According to Silvestro, there will never be enough data fields to capture all the relevant clinical points that could ultimately impact downstream care. “It’s impossible to piece together what happened without assessing all the pieces of why it happened. Take medication adherence, for example. We are talking about a $300 billion problem and possibly one of the leading causes for hospital readmission. If you look at only claims data, you are going to miss a key part of the picture, i.e. why the patient is not complying. May be he or she suffers from depression or knows English only as a secondary language. These are the critical factors, and the information is already there, but we need the ability to select and use it easily, to manage our populations correctly.”
NLP: Beyond the Buzz
NLP realizes unstructured clinical data’s value, but it isn’t the sole solution to achieving true data integration and interoperability. “NLP is a key piece to generating clinical insight, but it’s not the only one. The rest of the system is as important and this is why SyTrue makes integration and scalability a non-problem for our partners.
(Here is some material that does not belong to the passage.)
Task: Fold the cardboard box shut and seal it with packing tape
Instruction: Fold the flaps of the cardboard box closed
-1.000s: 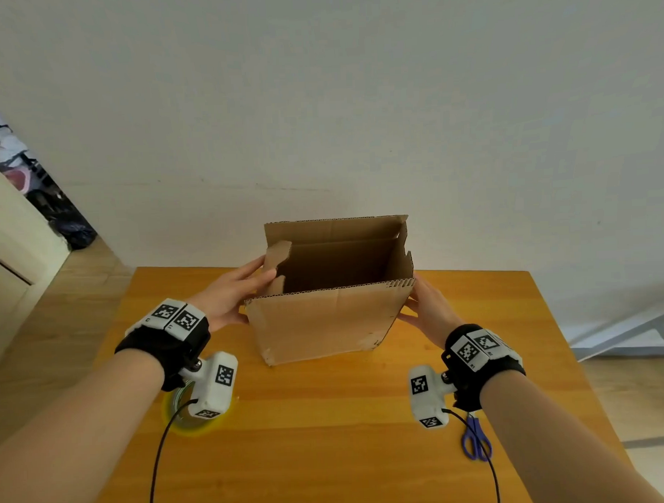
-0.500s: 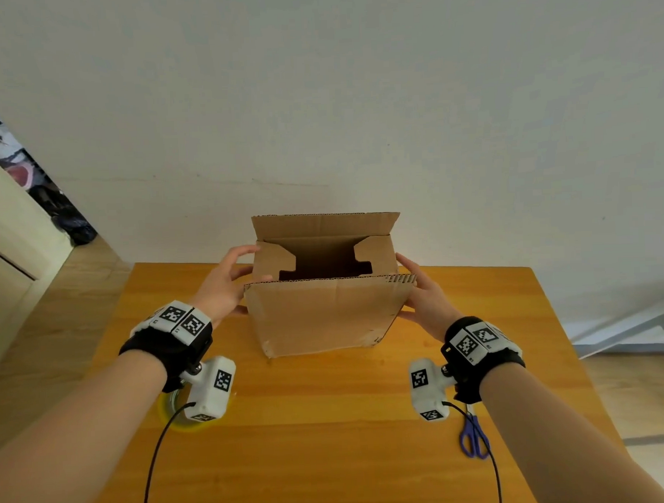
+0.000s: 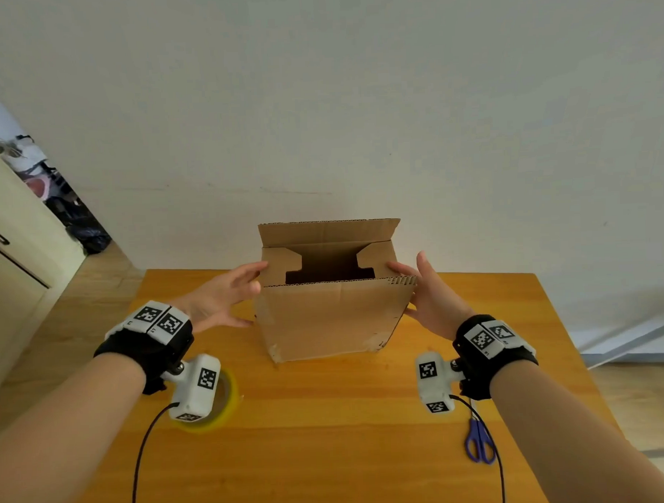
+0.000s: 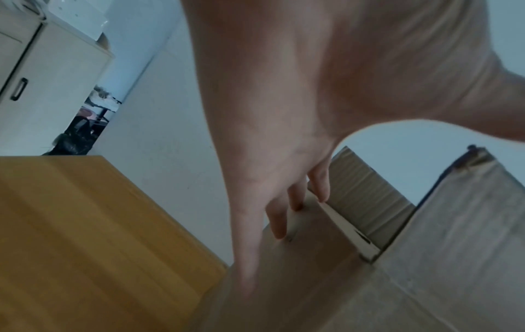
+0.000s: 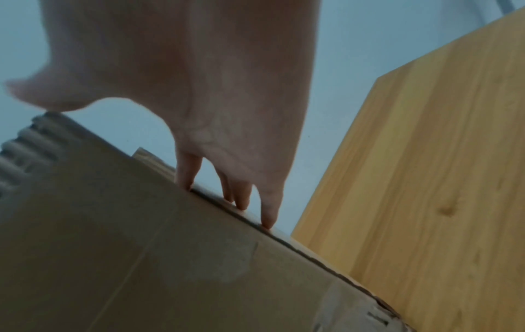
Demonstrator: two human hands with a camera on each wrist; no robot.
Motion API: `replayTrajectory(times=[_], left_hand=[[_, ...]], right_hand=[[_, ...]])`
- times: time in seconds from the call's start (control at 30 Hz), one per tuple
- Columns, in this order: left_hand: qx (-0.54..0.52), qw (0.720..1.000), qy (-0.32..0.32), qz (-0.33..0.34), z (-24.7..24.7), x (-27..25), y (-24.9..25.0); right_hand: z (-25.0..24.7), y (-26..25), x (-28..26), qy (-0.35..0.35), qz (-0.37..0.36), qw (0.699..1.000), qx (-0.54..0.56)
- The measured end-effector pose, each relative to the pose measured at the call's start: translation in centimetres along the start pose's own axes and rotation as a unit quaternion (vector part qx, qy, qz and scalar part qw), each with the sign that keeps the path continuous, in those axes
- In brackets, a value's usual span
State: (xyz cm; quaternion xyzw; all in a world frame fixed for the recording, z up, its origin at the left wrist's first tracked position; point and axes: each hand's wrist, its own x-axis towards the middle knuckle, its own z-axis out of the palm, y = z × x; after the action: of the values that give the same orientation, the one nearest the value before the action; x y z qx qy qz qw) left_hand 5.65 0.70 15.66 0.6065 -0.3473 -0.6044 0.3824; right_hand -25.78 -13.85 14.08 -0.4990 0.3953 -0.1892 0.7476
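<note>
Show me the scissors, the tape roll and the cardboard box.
scissors (image 3: pixel 479 443), head view, purple handles.
tape roll (image 3: pixel 229 399), head view, yellow rim beside the wrist camera.
cardboard box (image 3: pixel 331 319), head view, near wall.

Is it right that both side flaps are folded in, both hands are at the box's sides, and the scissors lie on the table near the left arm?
Not quite: the head view shows the scissors near the right arm. The side flaps and hands are as stated.
</note>
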Motion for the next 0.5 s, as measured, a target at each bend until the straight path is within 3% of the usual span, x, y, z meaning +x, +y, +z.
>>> replayTrajectory(times=[0.07, 0.2, 0.5], left_hand=[[0.040, 0.999, 0.000, -0.011, 0.0, 0.0, 0.0], [0.060, 0.996, 0.065, -0.003, 1.0, 0.1, -0.1], [0.131, 0.974, 0.165, 0.078, 1.6, 0.8, -0.9]], right_hand=[[-0.2, -0.1, -0.2, -0.029, -0.002, 0.999, -0.013], [-0.1, -0.3, -0.2, -0.058, -0.001, 0.997, -0.045], [0.3, 0.8, 0.4, 0.032, -0.049, 0.995, -0.081]])
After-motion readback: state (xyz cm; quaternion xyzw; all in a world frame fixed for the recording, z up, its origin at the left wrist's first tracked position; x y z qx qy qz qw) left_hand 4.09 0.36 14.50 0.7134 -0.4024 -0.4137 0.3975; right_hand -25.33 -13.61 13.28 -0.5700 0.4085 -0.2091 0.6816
Also, we made our NLP extensible, across medical specialties, care settings and types of workflows, so that we can empower physicians as well as case managers, quality or compliance officer, or the hospital’s CFO with high quality data” said Silvestro.
The company has built a comprehensive “Smart Data” NLP platform, supported by a vast core terminology server to normalize free text in a myriad of coding systems and terminologies, while aggregating it with discreet data from EMRs and diagnostic information systems via its transformation interfaces. Those tools are not just robust, but designed to work in real-time to return actionable insights while the patient is being treated.
SyTrue seems to be effectively demonstrating the prowess of its platform, aiding major clients like Xerox-Midas+, which is using SyTrue’s NLP to predict ICU stays, among other things, or Virtual Radiology, the largest radiology network in the country, who is applying this technology to extend its population health analytics and benchmarking tools.
Turning the skeptics and the scorned from data technology investments gone wrong isn’t an easy task, but SyTrue seems up for the task. “We know it’s been hard for organizations to create those big picture goals and translate them into actual impact, because some of the major pieces were missing. With the right tools, and they are out there now, a comprehensive, credible and detailed view on your clinical data is possible and simpler to achieve than you think. The value of data is in the details. Don’t leave them out.”